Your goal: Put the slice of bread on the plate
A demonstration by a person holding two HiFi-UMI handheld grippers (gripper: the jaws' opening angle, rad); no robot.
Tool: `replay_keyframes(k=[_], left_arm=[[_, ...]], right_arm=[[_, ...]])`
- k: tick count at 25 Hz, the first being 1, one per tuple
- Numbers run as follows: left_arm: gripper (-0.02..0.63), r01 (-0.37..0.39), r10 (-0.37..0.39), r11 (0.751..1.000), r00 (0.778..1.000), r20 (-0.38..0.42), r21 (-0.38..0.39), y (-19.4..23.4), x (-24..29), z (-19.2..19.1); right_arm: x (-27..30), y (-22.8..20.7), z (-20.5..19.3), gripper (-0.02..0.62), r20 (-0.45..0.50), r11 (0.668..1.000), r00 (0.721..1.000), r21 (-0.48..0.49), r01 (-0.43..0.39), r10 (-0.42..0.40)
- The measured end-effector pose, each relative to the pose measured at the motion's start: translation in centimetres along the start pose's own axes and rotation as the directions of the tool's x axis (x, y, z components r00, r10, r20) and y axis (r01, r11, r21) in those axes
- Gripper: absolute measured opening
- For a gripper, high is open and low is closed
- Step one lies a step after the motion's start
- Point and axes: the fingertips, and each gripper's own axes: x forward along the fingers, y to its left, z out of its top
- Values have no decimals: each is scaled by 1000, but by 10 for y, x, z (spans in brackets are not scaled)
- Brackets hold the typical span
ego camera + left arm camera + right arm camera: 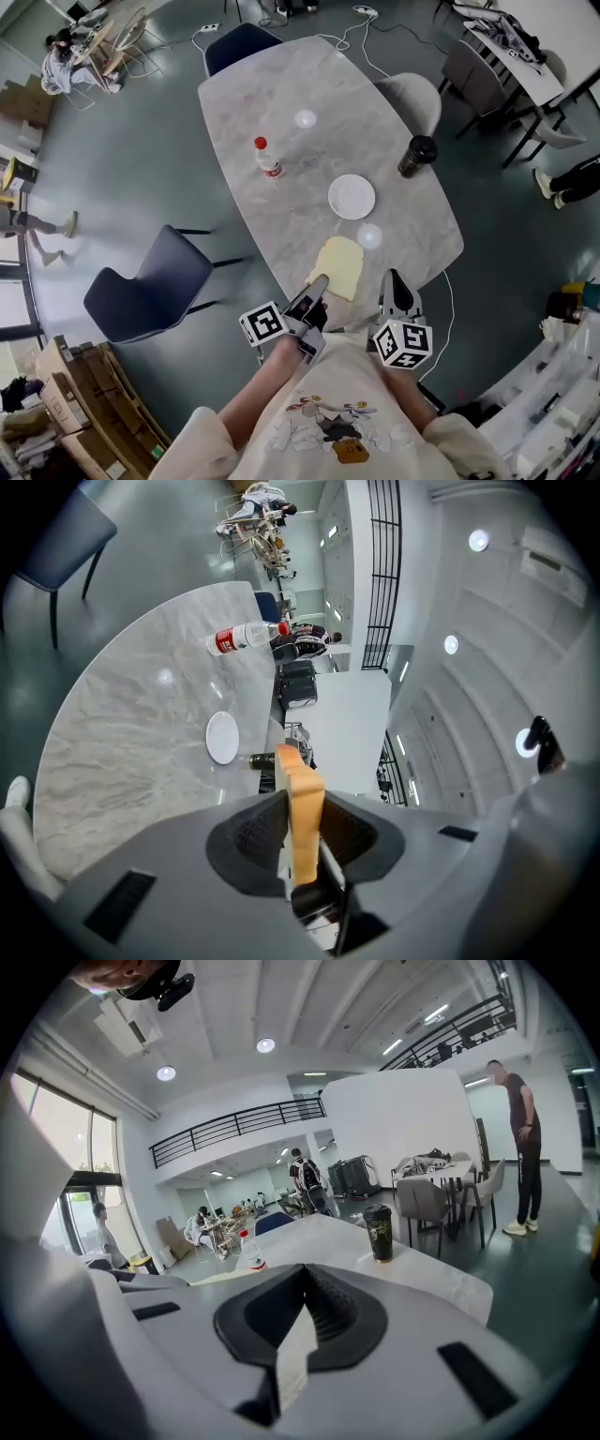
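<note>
- Left tongs clamp the slice of bread by its near edge: pale yellow, browner crust.
- It sits over the worktop, short of the white plate.
- Right tongs closed, empty.

**Where things sit around your table**

Your left gripper has the slice of bread pinched between its jaws at the near end of the table. You can't tell whether the slice touches the tabletop. Your right gripper sits just to the bread's right, jaws together, at the table's near edge. The plate lies just beyond the bread. A bottle stands farther off to the plate's left. A cup stands to the plate's right, near the table's right edge. One chair stands off the table's left side, a second chair at its far end, and a third chair on its right.
</note>
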Motion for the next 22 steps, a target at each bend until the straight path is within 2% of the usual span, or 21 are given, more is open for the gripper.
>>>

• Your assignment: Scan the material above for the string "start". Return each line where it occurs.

• Reply:
- The measured end-effector pose, each relative to the pose measured at the motion's start: translation in centimetres along the start pose's own axes and rotation as the directions of the tool's x axis (x, y, z components r00, r10, r20) and y axis (r01, r11, r21) in those axes
- Step one lies a step after the motion's start

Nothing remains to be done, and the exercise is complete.